Let's argument from the point of view of a user, not a developer. This should be the main approach when designing any API, because that's what it is: an interface for the user.
As a user, I don't know that a window is required to keep the clipboard, and I'm not interested in all that ownership stuff. It's something the library should take care of for me, otherwise I could use low-level libraries directly.
First, when looking up the functionality in the SFML documentation, I would not expect the clipboard functionality to reside in a class that is responsible of displaying a window. Continuing with the usage, I don't want to have a window around every time I access the clipboard. Since clipboards have global semantics (even if they're internally accessed through one specific window), I would like to deal with them accordingly. Additionally, there are cases where I have no window at all, or where I have multiple ones and need to pick one arbitrarily.

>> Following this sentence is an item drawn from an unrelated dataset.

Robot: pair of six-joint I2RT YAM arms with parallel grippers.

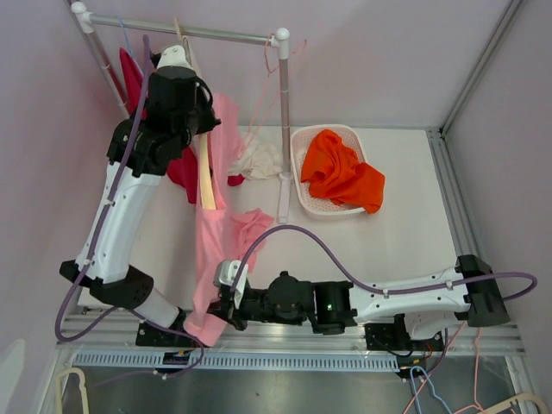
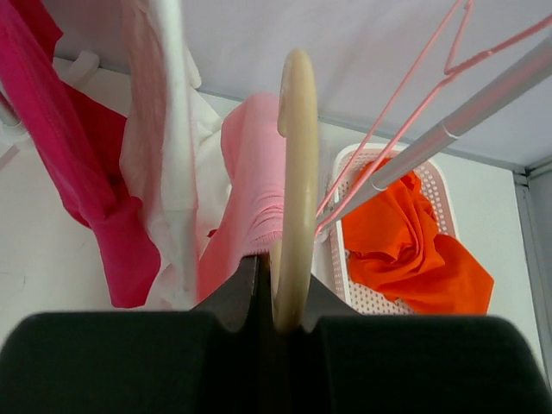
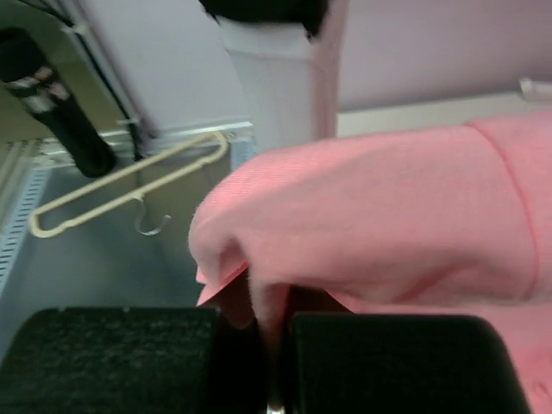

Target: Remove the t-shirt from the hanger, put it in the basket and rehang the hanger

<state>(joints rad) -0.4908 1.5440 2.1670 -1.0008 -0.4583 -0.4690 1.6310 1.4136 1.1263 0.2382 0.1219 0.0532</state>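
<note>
TUG OF WAR AT THE RACK: You are stretching the pink t-shirt (image 1: pixel 211 237) between two arms. It is draping from the cream hanger (image 1: pixel 205 177) near the rail (image 1: pixel 185 33) at 12 o'clock down to the table's near edge at 6 o'clock.

Your left gripper (image 2: pixel 278 297) is clamping the hanger, fingers closed on it. Your right gripper (image 3: pixel 272 332), at 6 o'clock of the hanger, is pinching a fold of the shirt's lower hem with its jaws shut on cloth.

To do this well, you are best holding the hanger firm and drawing the hem steadily toward 6 o'clock. Tip the hanger so one shoulder is slipping out through the neck rather than catching. The magenta garment (image 1: pixel 183 168), hanging at 9 o'clock of the hanger, is crowding the path and may drag along.
</note>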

A sf::Clipboard class doesn't complicate the implementation a lot. As soon as a window is around, we can use that one. In the X11 implementation, there is already a global list of windows, which is required for the focus requests. It could be slightly more implementation effort to create a dummy window when there is no window -- but don't forget, this is an additional feature you wouldn't even have with pure sf::Window member functions.
If necessary, things can still be implemented in the sf::Window class (or its backends), and the sf::Clipboard class could either access them directly, or via friend through sf::Window.